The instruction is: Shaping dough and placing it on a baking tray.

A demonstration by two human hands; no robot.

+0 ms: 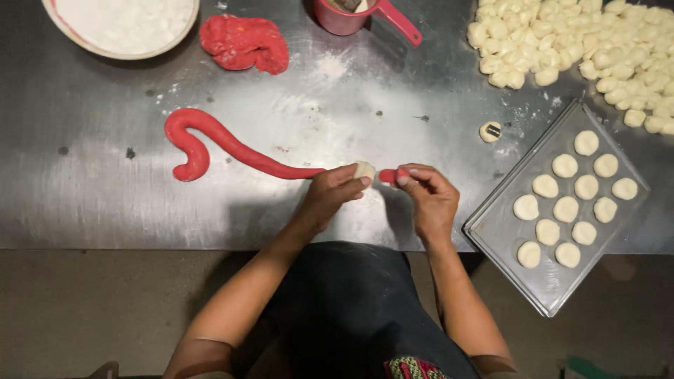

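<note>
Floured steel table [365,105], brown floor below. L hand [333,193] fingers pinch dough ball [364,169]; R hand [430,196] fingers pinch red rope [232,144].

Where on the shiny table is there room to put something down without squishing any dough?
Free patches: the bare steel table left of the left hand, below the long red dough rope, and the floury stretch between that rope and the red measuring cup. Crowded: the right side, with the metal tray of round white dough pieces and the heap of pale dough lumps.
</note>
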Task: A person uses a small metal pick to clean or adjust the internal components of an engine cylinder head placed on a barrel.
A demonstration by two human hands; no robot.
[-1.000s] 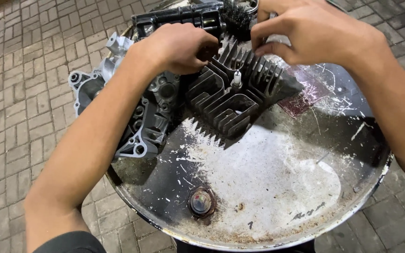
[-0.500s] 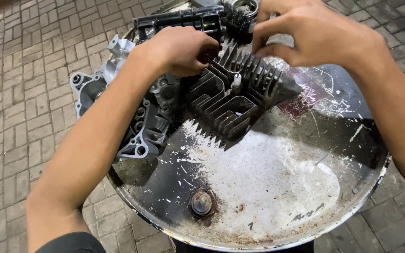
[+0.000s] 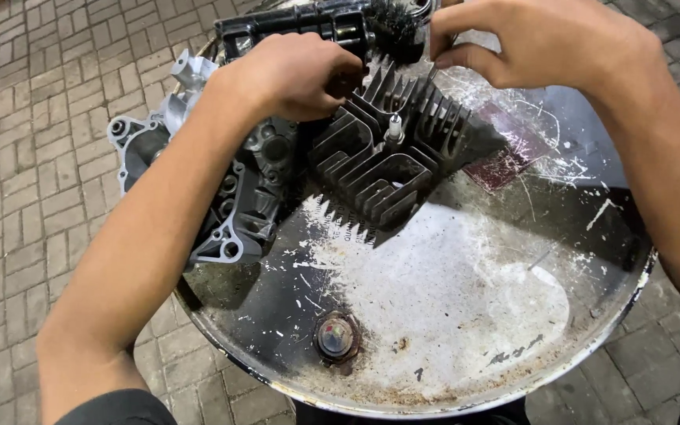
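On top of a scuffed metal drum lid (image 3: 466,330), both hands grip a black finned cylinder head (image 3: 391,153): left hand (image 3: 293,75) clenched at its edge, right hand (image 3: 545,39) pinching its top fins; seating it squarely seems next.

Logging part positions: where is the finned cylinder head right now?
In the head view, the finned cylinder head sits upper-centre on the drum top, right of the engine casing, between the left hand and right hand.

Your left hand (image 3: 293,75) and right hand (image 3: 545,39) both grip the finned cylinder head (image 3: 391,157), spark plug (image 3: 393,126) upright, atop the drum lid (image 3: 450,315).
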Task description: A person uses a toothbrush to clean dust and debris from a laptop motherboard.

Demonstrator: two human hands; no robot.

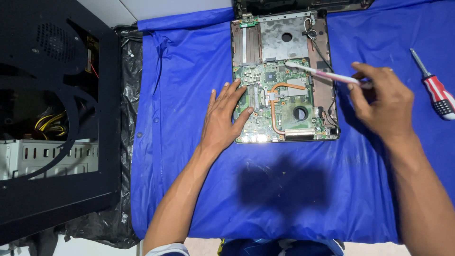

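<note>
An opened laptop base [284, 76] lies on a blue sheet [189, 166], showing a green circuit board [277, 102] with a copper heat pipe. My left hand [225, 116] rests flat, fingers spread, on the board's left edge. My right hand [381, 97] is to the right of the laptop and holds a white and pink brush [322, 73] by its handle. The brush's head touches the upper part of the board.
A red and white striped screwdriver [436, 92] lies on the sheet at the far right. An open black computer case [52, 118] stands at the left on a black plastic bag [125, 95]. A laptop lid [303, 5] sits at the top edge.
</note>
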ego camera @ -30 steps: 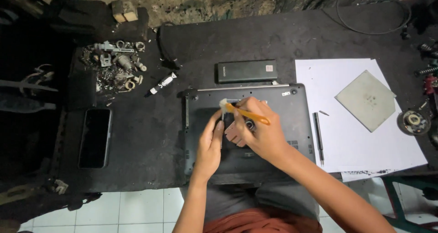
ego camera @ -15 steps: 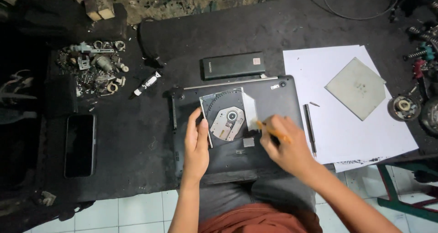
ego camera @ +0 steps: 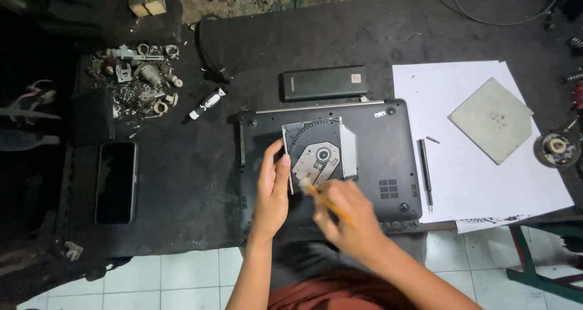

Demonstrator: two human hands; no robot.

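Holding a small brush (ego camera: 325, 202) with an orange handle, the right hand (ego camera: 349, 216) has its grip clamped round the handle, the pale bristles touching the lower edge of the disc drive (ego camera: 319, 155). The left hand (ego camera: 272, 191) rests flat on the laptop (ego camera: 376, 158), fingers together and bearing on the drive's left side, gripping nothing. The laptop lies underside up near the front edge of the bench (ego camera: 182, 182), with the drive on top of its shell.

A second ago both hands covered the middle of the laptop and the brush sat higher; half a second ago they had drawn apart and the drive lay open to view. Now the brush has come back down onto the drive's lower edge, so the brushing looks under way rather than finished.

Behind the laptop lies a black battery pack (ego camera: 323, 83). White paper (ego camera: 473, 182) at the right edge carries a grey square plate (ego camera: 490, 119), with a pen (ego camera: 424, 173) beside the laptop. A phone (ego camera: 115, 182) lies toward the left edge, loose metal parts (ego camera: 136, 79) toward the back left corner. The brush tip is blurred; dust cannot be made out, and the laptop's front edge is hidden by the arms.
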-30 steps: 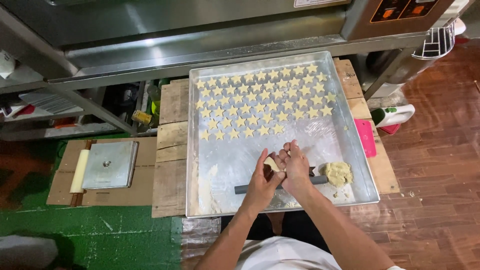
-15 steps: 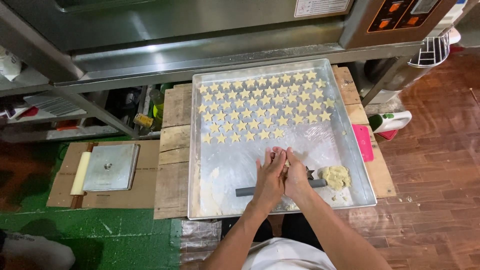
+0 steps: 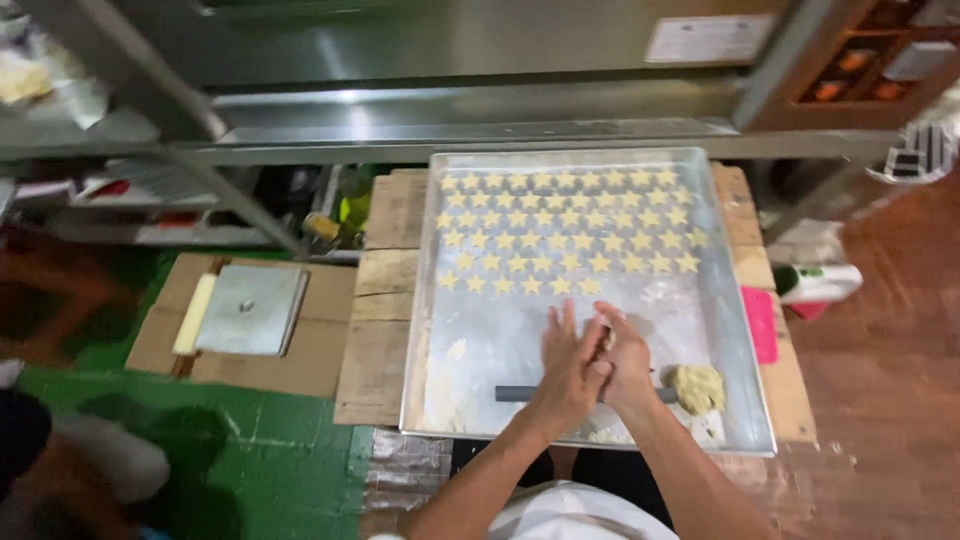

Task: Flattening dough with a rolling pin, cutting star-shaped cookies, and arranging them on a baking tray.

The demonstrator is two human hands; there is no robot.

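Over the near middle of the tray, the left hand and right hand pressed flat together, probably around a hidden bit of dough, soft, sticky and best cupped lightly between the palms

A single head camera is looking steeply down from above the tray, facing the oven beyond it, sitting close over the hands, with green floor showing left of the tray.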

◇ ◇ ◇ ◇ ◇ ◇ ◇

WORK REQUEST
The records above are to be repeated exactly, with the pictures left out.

REPLY
The instruction is: Shaping dough and placing it on a baking tray.

A demonstration by two human hands; no robot.

+0 ms: 

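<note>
Floured steel table [365,105], brown floor below. L hand [333,193] fingers pinch dough ball [364,169]; R hand [430,196] fingers pinch red rope [232,144].

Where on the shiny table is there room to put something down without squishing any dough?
Free patches: the bare steel table left of the left hand, below the long red dough rope, and the floury stretch between that rope and the red measuring cup. Crowded: the right side, with the metal tray of round white dough pieces and the heap of pale dough lumps.
</note>
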Task: A person uses a small metal pick to clean or adjust the internal components of an engine cylinder head placed on a barrel.
A demonstration by two human hands; no robot.
[-1.000s] 
[-0.500s] 
[+0.000s] 
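On top of a scuffed metal drum lid (image 3: 466,330), both hands grip a black finned cylinder head (image 3: 391,153): left hand (image 3: 293,75) clenched at its edge, right hand (image 3: 545,39) pinching its top fins; seating it squarely seems next.

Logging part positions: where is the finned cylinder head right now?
In the head view, the finned cylinder head sits upper-centre on the drum top, right of the engine casing, between the left hand and right hand.

Your left hand (image 3: 293,75) and right hand (image 3: 545,39) both grip the finned cylinder head (image 3: 391,157), spark plug (image 3: 393,126) upright, atop the drum lid (image 3: 450,315).
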Task description: A person uses a toothbrush to clean dust and debris from a laptop motherboard.

Demonstrator: two human hands; no robot.


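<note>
An opened laptop base [284, 76] lies on a blue sheet [189, 166], showing a green circuit board [277, 102] with a copper heat pipe. My left hand [225, 116] rests flat, fingers spread, on the board's left edge. My right hand [381, 97] is to the right of the laptop and holds a white and pink brush [322, 73] by its handle. The brush's head touches the upper part of the board.
A red and white striped screwdriver [436, 92] lies on the sheet at the far right. An open black computer case [52, 118] stands at the left on a black plastic bag [125, 95]. A laptop lid [303, 5] sits at the top edge.
</note>
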ego camera @ -30 steps: 
ego camera @ -15 steps: 
ego camera @ +0 steps: 

Demonstrator: two human hands; no robot.

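Holding a small brush (ego camera: 325, 202) with an orange handle, the right hand (ego camera: 349, 216) has its grip clamped round the handle, the pale bristles touching the lower edge of the disc drive (ego camera: 319, 155). The left hand (ego camera: 272, 191) rests flat on the laptop (ego camera: 376, 158), fingers together and bearing on the drive's left side, gripping nothing. The laptop lies underside up near the front edge of the bench (ego camera: 182, 182), with the drive on top of its shell.

A second ago both hands covered the middle of the laptop and the brush sat higher; half a second ago they had drawn apart and the drive lay open to view. Now the brush has come back down onto the drive's lower edge, so the brushing looks under way rather than finished.

Behind the laptop lies a black battery pack (ego camera: 323, 83). White paper (ego camera: 473, 182) at the right edge carries a grey square plate (ego camera: 490, 119), with a pen (ego camera: 424, 173) beside the laptop. A phone (ego camera: 115, 182) lies toward the left edge, loose metal parts (ego camera: 136, 79) toward the back left corner. The brush tip is blurred; dust cannot be made out, and the laptop's front edge is hidden by the arms.
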-30 steps: 
-15 steps: 
+0 steps: 

Task: Flattening dough with a rolling pin, cutting star-shaped cookies, and arranging them on a baking tray.

The demonstrator is two human hands; there is no robot.

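Over the near middle of the tray, the left hand and right hand pressed flat together, probably around a hidden bit of dough, soft, sticky and best cupped lightly between the palms

A single head camera is looking steeply down from above the tray, facing the oven beyond it, sitting close over the hands, with green floor showing left of the tray.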

There is nothing more to the exercise.